Fugas da lei e da jurisprudência não se confundem com eventual decisão controversa ou errada. Indicam pulada de cerca ou rendição a alguma força externa. Essa “caixa-branca” do comportamento judicial brasileiro está aberta, só precisa ser mais bem tratada pela análise. Há pelo menos cinco fugas visíveis.

A primeira é a “populisprudência”, populismo judicial sob o manto da jurisprudência. Quando juízes apelam ao “sentimento social”, a uma ideia etérea de “povo”, a uma “missão” ou “causa”, como o combate à corrupção ou a regeneração moral do país, o direito perdeu protagonismo para o cínico. Não há exemplos mais evidentes do que o julgamento do mensalão no STF, da chapa Dilma-Temer no TSE e as táticas de alto contágio da Lava Jato de Curitiba.

A segunda é a “factionisprudência”, juiz que foge da lei e vai comungar com os companheiros. Interesses do partido e de seus correligionários pesam nas suas decisões e atitudes. A sugestão de que juiz pode ser “opositor, não inimigo” de partido político resume bem a perversão.

A terceira é a “amicusprudência”, uma inclinação cordial e nepotista. Juiz a pratica quando se rende aos laços privados e pessoais, ignora suspeição e conflito de interesse, flerta com tráfico de influência, facilita a vida da família e dos amigos, julga em causa própria. Foge da lei e abraça a jurisprudência dos afetos e do coração.

A quarta é a “milicusprudência”, aquela dos juízes que vieram ao mundo para servir ao regime. Tremem diante de tuíte de general que comete crime. Juízes colaboracionistas hospedam general em seu gabinete, chamam golpe militar de “movimento”, fazem reuniões privadas na caserna e prometem que, sob sua gestão, nenhum comunista sai da cadeia.

A quinta é a “cleptusprudência”, composta por juízes que entraram no Judiciário a negócios. Rendem-se ao dinheiro não só quando vendem sentença ou produzem generosa pauta corporativa e anti-republicana que ignora teto constitucional. Inclui a curiosa figura do juiz-empreendedor, proprietário de empresa de educação ou palestrante empresário de si mesmo, atividades vedadas pela Constituição e incentivadas pela magistocracia.

Essas fugas denotam corrupção, não corruptela, da função judicial e do direito. Se quiser exemplos concretos, sugiro começar por juízes do STF, que nos são mais familiares, mas não deixe de passear por todos os tribunais do país.

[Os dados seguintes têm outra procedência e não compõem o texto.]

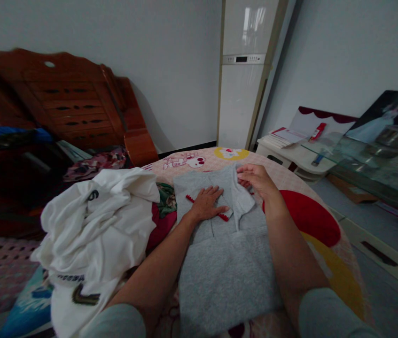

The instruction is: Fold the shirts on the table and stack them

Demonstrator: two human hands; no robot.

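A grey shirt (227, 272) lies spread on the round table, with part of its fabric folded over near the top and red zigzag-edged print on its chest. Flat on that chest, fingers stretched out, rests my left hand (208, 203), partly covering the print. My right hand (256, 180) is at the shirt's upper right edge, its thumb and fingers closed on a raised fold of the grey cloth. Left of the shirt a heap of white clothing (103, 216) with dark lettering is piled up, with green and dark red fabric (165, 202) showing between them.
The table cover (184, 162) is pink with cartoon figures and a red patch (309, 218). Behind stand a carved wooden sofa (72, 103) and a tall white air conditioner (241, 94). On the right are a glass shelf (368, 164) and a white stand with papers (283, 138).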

Na máxima do governo das leis, “casos iguais se decidem igualmente”. Juízes em fuga do direito decidem casos iguais de maneira diferente, conforme a vontade do “povo” que ouvem de suas janelas, do partido, do milico, do afeto ou do bolso. Casos com os nomes Bolsonaro ou Lula da Silva na capa, juridicamente, são iguais a quaisquer outros, mas fazem o chão tremer. Pedem prudência e coragem, não fuga disfarçada.

As cinco fugas vêm acompanhadas, claro, da linguagem pomposa e cafona do jurista. Não se deixe impressionar por esse jogo de aparências, técnica antiga do esoterismo. Costuma ser artifício para confundir e se autoempoderar. O autoritarismo discursivo e epistêmico tem inibido avaliação fria do que se passa, por exemplo, com os casos da Lava Jato no STF.

É o que parece. O direito tem sido coadjuvante nessa história, como em outros episódios do Brasil recente. A responsabilidade é de juízes que não sabem como sair do labirinto que teceram nem têm antídoto contra o veneno messiânico que venderam. Não vão sair desse precipício com decisões corretas avulsas. Devem nos convencer de que merecem respeito como indivíduos e como instituição. Na melhor das hipóteses, demora. Melhor começar.